TASK DETAILS: Please tally the lines of the listing that hold the string "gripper", and reply with that total only.

SUPPLIED DATA:
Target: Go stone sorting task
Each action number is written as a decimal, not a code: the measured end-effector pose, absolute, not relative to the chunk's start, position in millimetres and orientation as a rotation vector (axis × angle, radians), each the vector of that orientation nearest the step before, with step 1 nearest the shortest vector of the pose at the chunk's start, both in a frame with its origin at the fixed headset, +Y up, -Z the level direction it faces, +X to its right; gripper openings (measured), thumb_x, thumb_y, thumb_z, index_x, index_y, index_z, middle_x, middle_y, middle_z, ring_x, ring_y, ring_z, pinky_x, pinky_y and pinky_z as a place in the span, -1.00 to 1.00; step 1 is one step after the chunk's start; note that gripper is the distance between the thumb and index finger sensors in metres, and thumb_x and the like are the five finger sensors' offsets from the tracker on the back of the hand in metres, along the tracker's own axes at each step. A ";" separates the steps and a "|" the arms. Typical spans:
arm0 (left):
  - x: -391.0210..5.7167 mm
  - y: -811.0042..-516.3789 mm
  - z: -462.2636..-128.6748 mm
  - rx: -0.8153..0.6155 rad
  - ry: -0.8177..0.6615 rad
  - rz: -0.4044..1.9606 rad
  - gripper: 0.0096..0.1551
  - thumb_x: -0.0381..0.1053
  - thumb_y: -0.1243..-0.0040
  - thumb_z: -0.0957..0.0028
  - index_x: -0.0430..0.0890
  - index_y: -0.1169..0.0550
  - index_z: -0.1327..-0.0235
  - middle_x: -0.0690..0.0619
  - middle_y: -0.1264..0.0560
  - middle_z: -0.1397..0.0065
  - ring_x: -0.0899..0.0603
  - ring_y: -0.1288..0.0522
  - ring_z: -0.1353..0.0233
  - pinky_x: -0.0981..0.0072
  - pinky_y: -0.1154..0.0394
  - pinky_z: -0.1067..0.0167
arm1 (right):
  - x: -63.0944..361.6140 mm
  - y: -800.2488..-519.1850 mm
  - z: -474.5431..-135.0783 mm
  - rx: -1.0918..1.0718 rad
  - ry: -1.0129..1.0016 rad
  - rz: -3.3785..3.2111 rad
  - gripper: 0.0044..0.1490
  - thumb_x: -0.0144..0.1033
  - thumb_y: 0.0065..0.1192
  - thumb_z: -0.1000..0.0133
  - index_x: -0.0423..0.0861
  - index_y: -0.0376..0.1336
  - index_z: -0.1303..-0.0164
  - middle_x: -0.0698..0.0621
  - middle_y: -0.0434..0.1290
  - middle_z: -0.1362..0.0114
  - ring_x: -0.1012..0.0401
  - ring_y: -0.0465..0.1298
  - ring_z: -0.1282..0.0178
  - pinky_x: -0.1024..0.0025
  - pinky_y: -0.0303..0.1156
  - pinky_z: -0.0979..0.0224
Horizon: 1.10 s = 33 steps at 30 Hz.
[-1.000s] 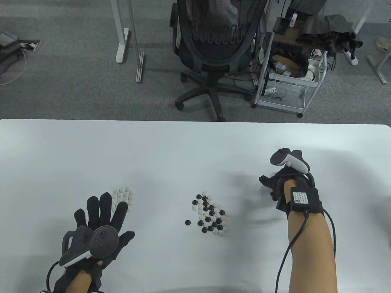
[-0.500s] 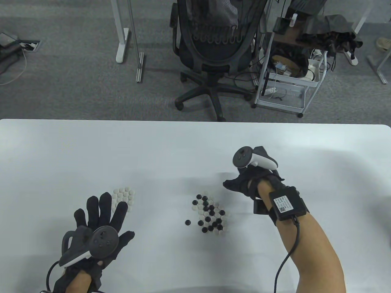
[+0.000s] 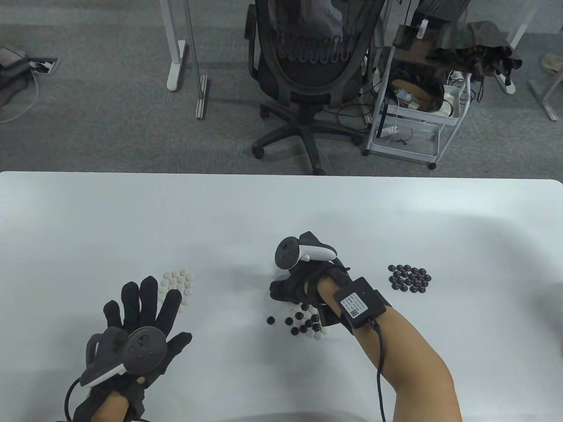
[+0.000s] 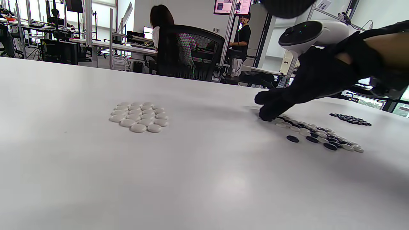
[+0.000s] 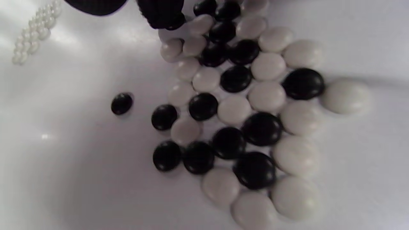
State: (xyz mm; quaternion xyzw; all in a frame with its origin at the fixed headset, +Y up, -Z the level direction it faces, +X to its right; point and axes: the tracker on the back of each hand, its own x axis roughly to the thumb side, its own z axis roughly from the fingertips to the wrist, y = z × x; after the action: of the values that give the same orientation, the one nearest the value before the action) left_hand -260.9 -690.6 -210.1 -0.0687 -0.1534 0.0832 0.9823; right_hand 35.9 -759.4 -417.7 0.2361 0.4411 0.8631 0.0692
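Note:
A mixed pile of black and white Go stones (image 3: pixel 305 323) (image 5: pixel 243 105) lies mid-table, with one black stone (image 3: pixel 270 321) (image 5: pixel 121 103) loose to its left. My right hand (image 3: pixel 281 292) (image 4: pixel 271 110) hangs over the pile's far left end. One fingertip (image 5: pixel 164 16) touches stones there. The thumb stands apart and nothing shows between them. A sorted white pile (image 3: pixel 178 281) (image 4: pixel 139 116) lies at the left. My left hand (image 3: pixel 147 307) rests flat with spread fingers that cover the pile's near edge. A sorted black pile (image 3: pixel 409 277) (image 4: pixel 350 118) lies at the right.
The white table (image 3: pixel 132 220) ends at a far edge with an office chair (image 3: pixel 303 66) and a wire cart (image 3: pixel 418 110) on the floor beyond. People sit and stand in the room behind, in the left wrist view.
My right hand has swung left from over the black pile to the mixed pile, uncovering the black pile. My left hand has barely shifted.

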 end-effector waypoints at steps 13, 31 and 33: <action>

EXERCISE RESPONSE: 3